Make degraded modes explicit: fail closed vs fail open is a policy choice.
What to monitor
- Admission-control / rate-limit rejections (by reason).
- Retry/timeout rates by endpoint and client cohort.
- Invariant violation rate (should be ~0).
- Error budget burn + tail latency under load.
- Authz failures and policy denials (unexpected spikes).
Rollback plan
- Define an explicit rollback trigger (metrics + thresholds).
- Use canaries and staged rollout; stop early when signals degrade.
- Preserve evidence (configs, artifacts, audit logs) to reconstruct what changed.
- Prefer backward-compatible changes; avoid “flag day” upgrades.
- Keep dual-write / dual-verify windows where appropriate.
Evidence
- RFC 5869: HKDF (1) — Useful when discussing hybrid binding and context separation.
- Evidence: HKDF is the workhorse for domain separation; bind purpose/context to avoid cross-protocol key reuse.
- NIST Post-Quantum Cryptography Project (2) — Standardization process and algorithm selections.
- Evidence: Treat PQ migration as a program (inventory, interop, rollback).

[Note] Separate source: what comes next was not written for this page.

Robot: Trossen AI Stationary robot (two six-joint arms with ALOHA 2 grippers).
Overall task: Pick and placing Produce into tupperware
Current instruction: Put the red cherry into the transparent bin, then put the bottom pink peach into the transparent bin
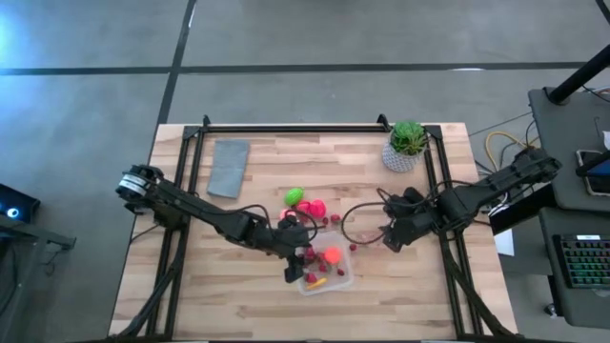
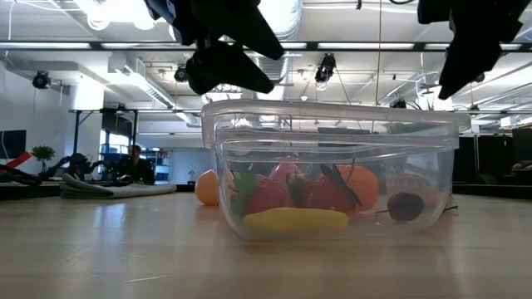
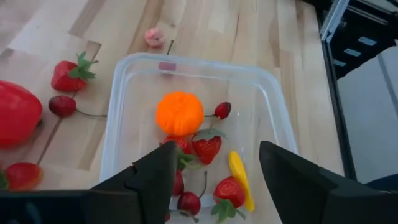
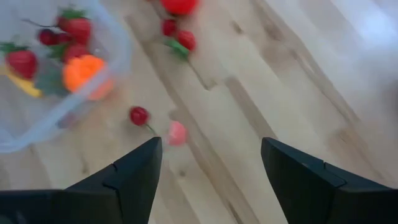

Use NIST status to drive prioritization and timelines.
Open questions
- How do you rotate algorithms without introducing configuration chaos?
- Which clients will fail first, and what is the safe fallback behavior?
- What is the worst-case handshake cost under attack?
- Where would a downgrade be visible today, and how would you detect it?
Checklist
- Safety properties stated as invariants.
- Failure modes enumerated with mitigations.
- Costs bounded (CPU/memory/bandwidth) under adversarial inputs.
- Assumptions listed and reviewed.
- Rollback plan rehearsed and automated.
- Telemetry captures correctness signals.
Further reading
- CRYSTALS-Kyber — KEM design and parameters commonly referenced in deployments.
- CRYSTALS-Dilithium — Signature scheme design and deployment constraints.
- RFC 5869: HKDF — Useful when discussing hybrid binding and context separation.
- NIST Post-Quantum Cryptography Project — Standardization process and algorithm selections.
- Learn TLA+ — Practical entry point for specification and model checking.
- Site Reliability Engineering (Google) — Error budgets, incident response, and reliability as an engineering discipline.